Task details:
Given the records below, the lines starting at the line with "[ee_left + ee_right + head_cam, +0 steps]" and ending at the line with "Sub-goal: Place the" should be output exactly, both end lines kept and pictures left out.

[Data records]

<<<<

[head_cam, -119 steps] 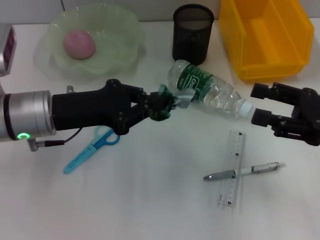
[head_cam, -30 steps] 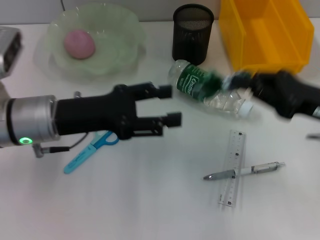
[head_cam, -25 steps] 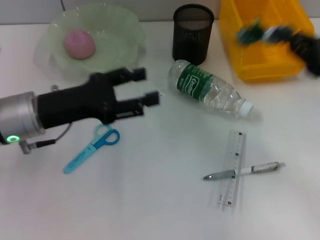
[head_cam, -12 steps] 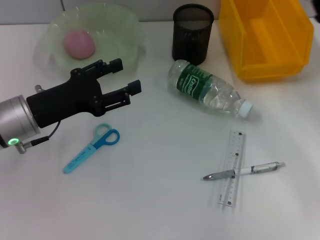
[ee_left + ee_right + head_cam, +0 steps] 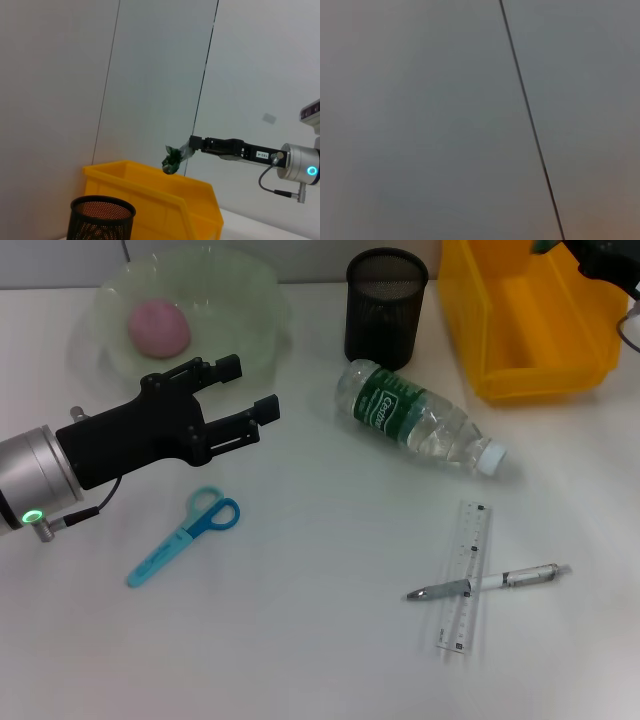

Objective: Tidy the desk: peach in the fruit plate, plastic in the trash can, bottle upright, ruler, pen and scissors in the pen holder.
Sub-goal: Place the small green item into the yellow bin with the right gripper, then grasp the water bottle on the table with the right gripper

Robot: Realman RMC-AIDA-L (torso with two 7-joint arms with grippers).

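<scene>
Two views carry the info. Left wrist view shows what head view barely catches: right gripper (image 5: 186, 148) pinching the crumpled green plastic (image 5: 173, 159), hanging above the trash can (image 5: 165, 197), not touching it. In head view only the tip of that arm shows at the top right corner, over the trash can (image 5: 530, 315). Right wrist view shows only grey wall panels and a dark seam.

Left gripper (image 5: 238, 400) has its fingers spread, nothing between them, near the fruit plate (image 5: 255, 300); peach (image 5: 158, 327) sits inside the plate.

Vs 0.5 s ago: left arm barely shifted; right arm was out of head view, now back at the corner.

White tabletop (image 5: 300, 640): bottle (image 5: 415, 427) lying on its side near the pen holder (image 5: 386, 307); pen (image 5: 490, 582) lying across the ruler (image 5: 464, 578); scissors (image 5: 185, 536) just beside the left arm. Pale wall behind.
</scene>
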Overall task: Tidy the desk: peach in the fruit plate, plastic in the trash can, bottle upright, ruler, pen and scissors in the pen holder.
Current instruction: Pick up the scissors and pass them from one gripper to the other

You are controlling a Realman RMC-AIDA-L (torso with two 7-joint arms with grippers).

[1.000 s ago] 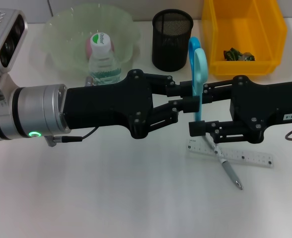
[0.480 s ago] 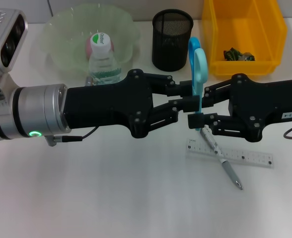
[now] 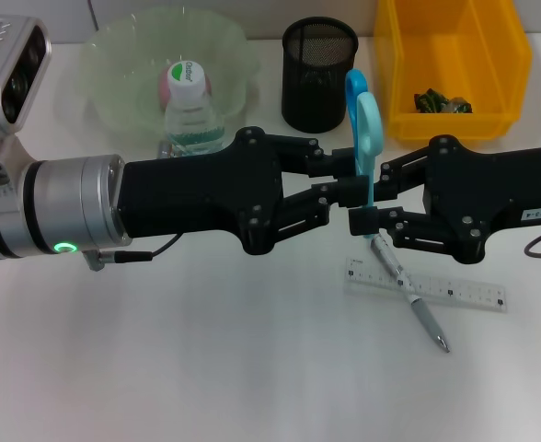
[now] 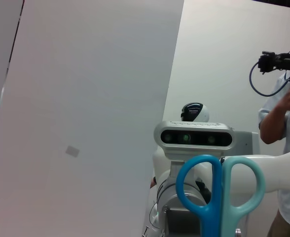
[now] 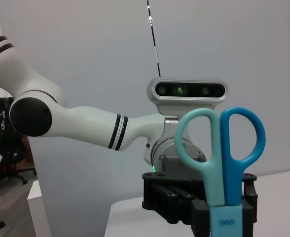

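Head view: left claw (image 3: pixel 344 180) and right claw (image 3: pixel 367 204) both pinch the blue plastic-handled scissors (image 3: pixel 363 124); release one side before moving to the black mesh pen holder (image 3: pixel 318 74).

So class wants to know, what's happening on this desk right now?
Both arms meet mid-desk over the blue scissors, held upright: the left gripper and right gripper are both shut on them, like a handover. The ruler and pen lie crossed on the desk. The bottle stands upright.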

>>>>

Exercise response:
[ee_left + ee_right + head_cam, +0 steps] 

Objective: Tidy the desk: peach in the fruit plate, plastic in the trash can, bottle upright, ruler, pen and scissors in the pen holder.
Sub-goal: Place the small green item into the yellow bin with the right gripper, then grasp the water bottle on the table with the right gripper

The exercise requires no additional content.